Die kommenden Monate und das Jahr 2026 könnten daher sogar zu einem Stresstest für die Stabilität des globalen Finanzsystems insgesamt werden. Denn Washingtons Schuldenkrise hat Auswirkungen, die bis nach Frankfurt oder Peking reichen. Der US-Schuldenberg ist nicht nur der höchste der Welt, sondern die Staatsanleihen und deren Zinssätze haben maßgeblichen Einfluss auf die Finanzmärkte weltweit. Die Kreditfinanzierung von Staaten mittels Anleihen hat nämlich in den vergangenen Jahrzehnten stark zugenommen. Ende 2023 betrug das globale Volumen aller Staatsanleihen umgerechnet rund 72 Billionen US-Dollar und machte gut die Hälfte aller verzinslichen Wertpapiere weltweit aus. Allein 34 Billionen Dollar entfielen davon auf die Vereinigten Staaten.

Derzeit ist die Schuldengrenze in der Politik aber kein Thema.
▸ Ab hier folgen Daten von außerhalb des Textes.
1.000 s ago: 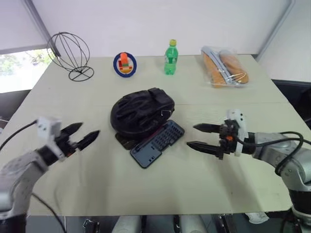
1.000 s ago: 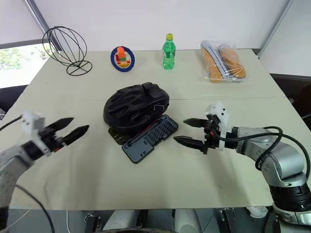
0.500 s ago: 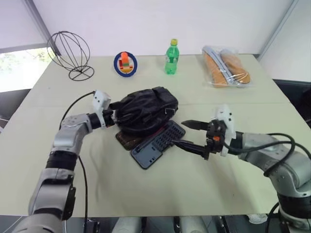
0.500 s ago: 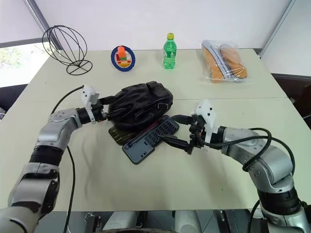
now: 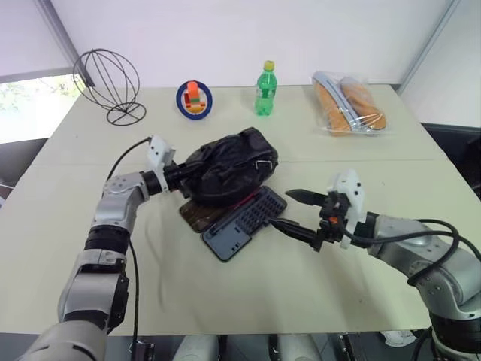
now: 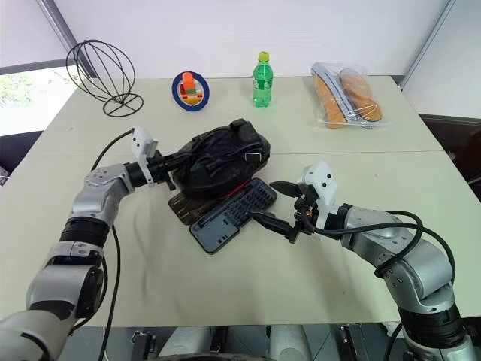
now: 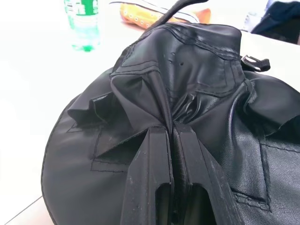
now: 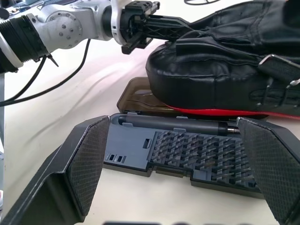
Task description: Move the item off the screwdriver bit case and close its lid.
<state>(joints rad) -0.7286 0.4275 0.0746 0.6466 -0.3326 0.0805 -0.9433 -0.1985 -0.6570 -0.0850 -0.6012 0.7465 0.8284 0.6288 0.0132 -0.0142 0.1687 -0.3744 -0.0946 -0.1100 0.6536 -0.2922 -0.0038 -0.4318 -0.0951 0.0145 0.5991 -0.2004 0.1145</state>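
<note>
presently the item (image 5: 229, 167), a black dome-shaped padded thing with a reddish rim underneath, sits near the middle of the table (image 5: 225, 293), resting on the lid (image 5: 197, 216) of the screwdriver bit case (image 5: 244, 222). the case lies open just in front of it, its dark grey tray of bits exposed, with the smoky-brown lid folded back flat beneath the item. the left gripper (image 5: 183, 171) is level at the item's left side, its two black fingers (image 7: 154, 164) pressed together on a raised fold of the black covering, which bunches up between them. the right gripper (image 5: 293, 210) hangs low over the table just to the right of the case, its fingers spread wide and holding nothing; seen along those fingers, the bit tray lies between them. along the far edge of the table stand a wire globe (image 5: 109, 81), a blue ring toy (image 5: 194, 98), a green bottle (image 5: 264, 89) and a bag of bread (image 5: 347, 103), all well apart from the case.
</note>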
Nach einer Anhebung im Sommer im Rahmen des »One Big Beautiful Bill« liegt sie zurzeit bei 41,1 Billionen Dollar (rund 135 Prozent des BIP). Der Schuldenstand Ende August 2025 belief sich auf knapp 37,2 Billionen Dollar. Damit kann Finanzminister Scott Bessent noch 3942 Milliarden Dollar an neuen Krediten aufnehmen. Den letzten US-Haushalt ohne Defizit gab es übrigens vor einem Vierteljahrhundert.